Harry looked toward where she was pointing and had to admit that it did indeed look like an otter-caterpillar. She turned towards him and Harry noticed she looked quite pretty in her Luna way, nestled against the green grass with her newly shorn hair a mess of unexpected waves and compressed curls. "Now you try."

Harry scanned the sky, resolved to impress her. "Alright. See that one, right there? I would say it looks like a Hinkypunk carrying a pizza instead of a lantern." If he squinted, it did sort of look like a one-legged thing holding a circle, but he thought the embellishment would please her.

It did, of course; Luna was as charmed by his description as she was by everything. Harry didn't know how she managed to be so impressed by everything all the time. He was suddenly very glad to have a friend like her, overwhelmingly so, and without meaning to, he ducked forward and gave her a kiss.

Realizing he was perhaps being slightly inappropriate, Harry pulled back and bit his lip. "Oh. Er. Sorry. That was…I just –"

Her eyes were very wide at him. "It's quite alright. It was very nice."

"So you're not…mad, or anything? I didn't mean anything by it, I just –"

She beamed at him. "Oh, I know. It was a nice gesture, Harry, although I'm not so sure Ginny would like it."

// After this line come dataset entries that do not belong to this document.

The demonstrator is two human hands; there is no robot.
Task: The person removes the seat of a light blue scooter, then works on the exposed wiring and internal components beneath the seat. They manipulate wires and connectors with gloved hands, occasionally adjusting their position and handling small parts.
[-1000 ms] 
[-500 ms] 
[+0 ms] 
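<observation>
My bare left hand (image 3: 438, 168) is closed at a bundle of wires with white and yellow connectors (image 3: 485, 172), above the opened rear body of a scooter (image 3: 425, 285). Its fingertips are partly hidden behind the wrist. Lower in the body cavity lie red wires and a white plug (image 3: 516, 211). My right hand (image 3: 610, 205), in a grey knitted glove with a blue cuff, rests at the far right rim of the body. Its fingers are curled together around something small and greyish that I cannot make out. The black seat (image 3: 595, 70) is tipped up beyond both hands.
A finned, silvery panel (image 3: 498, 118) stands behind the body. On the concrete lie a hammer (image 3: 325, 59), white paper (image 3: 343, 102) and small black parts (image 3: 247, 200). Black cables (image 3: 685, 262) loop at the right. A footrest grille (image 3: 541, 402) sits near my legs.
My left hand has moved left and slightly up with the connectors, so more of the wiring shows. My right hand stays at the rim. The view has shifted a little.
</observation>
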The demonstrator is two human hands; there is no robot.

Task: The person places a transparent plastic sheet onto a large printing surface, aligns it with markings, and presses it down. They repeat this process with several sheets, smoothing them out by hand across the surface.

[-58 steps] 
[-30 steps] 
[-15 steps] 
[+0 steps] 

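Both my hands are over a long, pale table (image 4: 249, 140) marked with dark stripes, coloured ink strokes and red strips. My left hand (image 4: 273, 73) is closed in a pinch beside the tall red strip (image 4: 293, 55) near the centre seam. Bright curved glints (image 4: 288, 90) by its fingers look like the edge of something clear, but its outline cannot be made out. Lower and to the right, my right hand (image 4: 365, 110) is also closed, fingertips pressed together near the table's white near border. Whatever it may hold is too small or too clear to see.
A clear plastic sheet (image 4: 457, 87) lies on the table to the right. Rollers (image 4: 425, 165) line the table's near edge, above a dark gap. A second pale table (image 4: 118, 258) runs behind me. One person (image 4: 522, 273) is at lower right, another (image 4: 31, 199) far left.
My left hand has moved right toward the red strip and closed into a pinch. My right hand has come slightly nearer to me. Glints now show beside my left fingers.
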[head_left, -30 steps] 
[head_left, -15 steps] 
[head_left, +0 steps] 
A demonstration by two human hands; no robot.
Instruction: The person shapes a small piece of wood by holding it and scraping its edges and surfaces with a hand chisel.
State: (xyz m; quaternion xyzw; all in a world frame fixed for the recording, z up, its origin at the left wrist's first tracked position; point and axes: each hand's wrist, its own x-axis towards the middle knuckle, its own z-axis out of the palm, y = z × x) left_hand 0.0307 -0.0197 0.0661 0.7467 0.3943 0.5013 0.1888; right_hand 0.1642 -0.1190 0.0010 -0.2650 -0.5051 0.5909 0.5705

It was like passing through a ghost; ice washed through him. He hadn't thought about Ginny in ages.







"Do you think I'm spending an inordinate amount of time with Luna?"

Ron raised an eyebrow at him, shuffling Basic Blaze Boxes from one shelf to another. "I dunno, mate. Do you and I spend an inordinate amount of time together? It's just Luna."

"I think you mean 'the poor, wayward girl caught in Harry Potter's bottomless spiral of depression,'" George interrupted, gesturing with a jerk of his thumb to the space above the register where he and Ron had tacked all the recent articles about Harry.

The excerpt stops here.